Par sa composition, Seamstress, Mistress, Distress, Stress s'inscrit dans la tradition de la sculpture contemporaine américaine d'après-guerre, et ce même si Louise Bourgeois a toujours revendiqué son indépendance vis-à-vis des principaux courants artistiques du XXe siècle. D'une part, le caoutchouc mou employé par l'artiste, ainsi que le recours au vêtement suspendu et abandonné à sa propre gravité, participe des recherches sur l'informe initiées dès le début des années 1960 par Claes Oldenburg et poursuivies par Morris Louis et ses Felt Pieces. Louise Bourgeois fait sien cet héritage qui inclut par ailleurs les premières sculptures en caoutchouc de Richard Serra et, peut-être davantage encore, les travaux d'Eva Hesse qui introduisent une dimension charnelle et sensuelle à des recherches qui, jusqu'alors, demeuraient essentiellement formelles. D'autre part, l'équilibre des masses à l'oeuvre dans Seamstress, Mistress, Distress, Stress rappelle les stabiles d'Alexander Calder: comme eux, la sculpture de Louise Bourgeois déploie ses formes dans l'espace et, ce faisant, réussit le tour de force de rendre aérienne une lourde structure d'acier.

Fidèle à son vocabulaire plastique, l'artiste réalise à travers Seamstress, Mistress, Distress, Stress une oeuvre métonymique, exhumant quelques fragments d'existence - vêtements, objets divers accumulés au cours de sa vie (parmi lesquels un coeur sur lequel figure le prénom Louise),oblongue forme phallique en caoutchouc rose - qui renvoient à la constellation familiale de l'artiste, et plus précisment aux trois pôles qui la structurent: la mère, le père et la maîtresse de celui-ci.
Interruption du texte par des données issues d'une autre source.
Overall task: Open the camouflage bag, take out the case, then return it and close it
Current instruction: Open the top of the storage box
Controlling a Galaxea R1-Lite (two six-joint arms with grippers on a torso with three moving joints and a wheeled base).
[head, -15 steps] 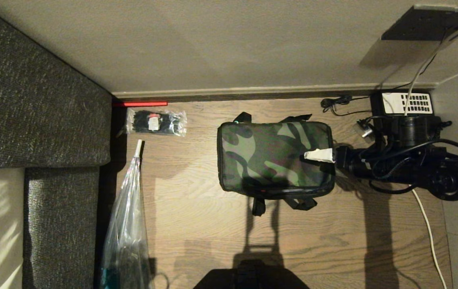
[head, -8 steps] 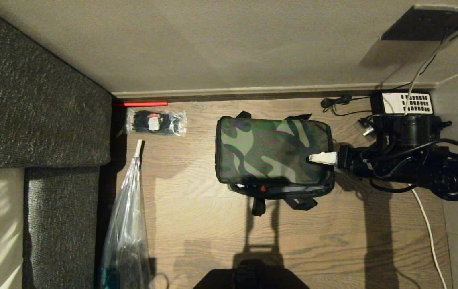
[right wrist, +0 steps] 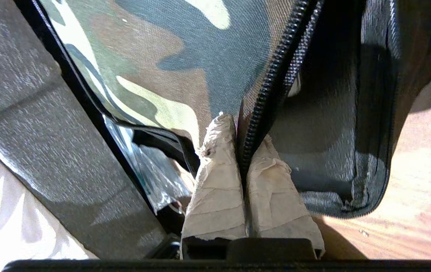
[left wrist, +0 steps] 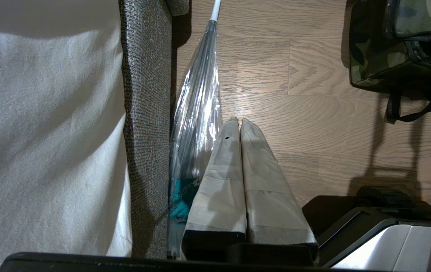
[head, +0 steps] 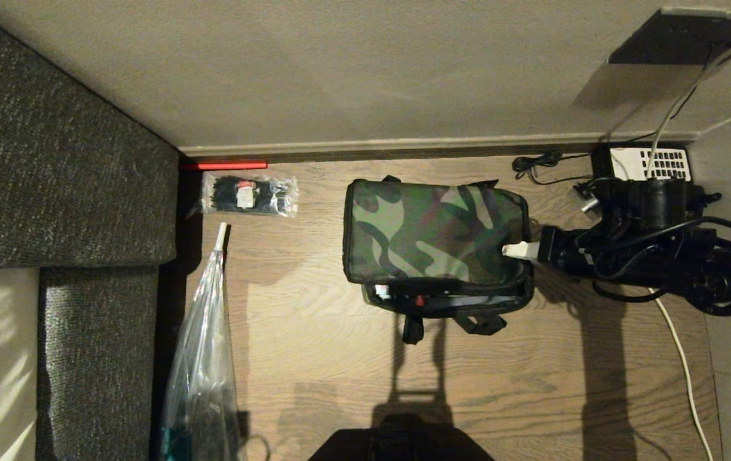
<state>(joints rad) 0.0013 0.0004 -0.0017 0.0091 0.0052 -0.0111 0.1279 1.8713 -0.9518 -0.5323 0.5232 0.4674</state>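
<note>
- A clear packet of black items (head: pixel 249 194) lies on the wooden floor (head: pixel 314 358) to the far left, just beside a red strip (head: pixel 223 165) along the baseboard.
- A folded clear umbrella (head: pixel 202 358) lies along the grey sofa (head: pixel 64 186) at the left.
- A black telephone (head: pixel 648 164) with a white keypad sits at the far right among black cables.
- The camouflage bag (head: pixel 435 243) rests mid-floor, boxy, green and dark, with black straps trailing near. Its lid is lifted at the near edge, showing a dark gap with a small red spot.
- The right tool (head: pixel 514 250) reaches in from the right, its taped fingers (right wrist: pixel 215 177) pinched narrow on the lid's zipper edge.
- The left tool (left wrist: pixel 240 124) hangs near the umbrella, fingers pressed together on nothing.
</note>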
Le titre de l'oeuvre (que l'on retrouve dans un dessin réalisé à la même époque) fait lui aussi écho à cette généalogie et au traumatisme qu'il incarne pour l'artiste. Seamstress ("la couturière" en anglais) est une évocation de la mère, que Louise Bourgeois, enfant, avait l'habitude de voir réparer des tapisseries dans l'entreprise familiale de restauration. Qu'elle soit Fée couturière ou qu'elle emprunte les traits d'une araignée tissant sa toile protectrice, la figure maternelle réapparaît de façon constante au travers de l'oeuvre de l'artiste. L'irruption de la maîtresse, Sadie, et l'inquiétante présence de l'élément phallique, introduisent une tension délétère au coeur du foyer familial. Prise en étau entre ces éléments, l'accumulation d'objets paraît bien frêle et renvoie aux angoisses de Louise Bourgeois face au drame qui se trame devant ses yeux d'enfant.

Le vêtement se fait ici témoin: il imprime un souvenir, fige une odeur et ravive des sensations enfouies. Sa présence diaphane suggère un temps passé que l'artiste cherche à retrouver. Sa fonction commémorative est ici accentuée par la présence de l'os, venu se substituer au cintre de métal. Faisant le lien entre ces reliques, la structure en acier suggère une présence squelettique, celle de l'artiste devenue adulte, et qui se met littéralement à nu en exécutant cette sculpture (on retrouve ici la façon dont Man Ray s'était, déjà, amusé à figurer le corps féminin en porte-manteau dans Coat Stand, introduisant une réflexion sarcastique quant à la représentation de la femme dans la société). Dès lors, à mi-chemin entre tragédie intime et drame universel, Seamstress, Mistress, Distress, Stress fait figure de memento mori, traquant les traces d'un passé enseveli au travers d'objets quotidiens, qui nous remémorent ce que nous avons été, pour mieux saisir ce que nous sommes devenus. "On peut refaire l'histoire de sa vie en ne retenant que les formes, les couleurs et le poids des habits qu'on a dans son placard. C'est comme le temps qu'il fait ou l'océan - ça change tout le temps" (Louise Bourgeois citée in M.-L. Bernadac et J. Storsve, Louise Bourgeois, Paris, 2008, p. 306).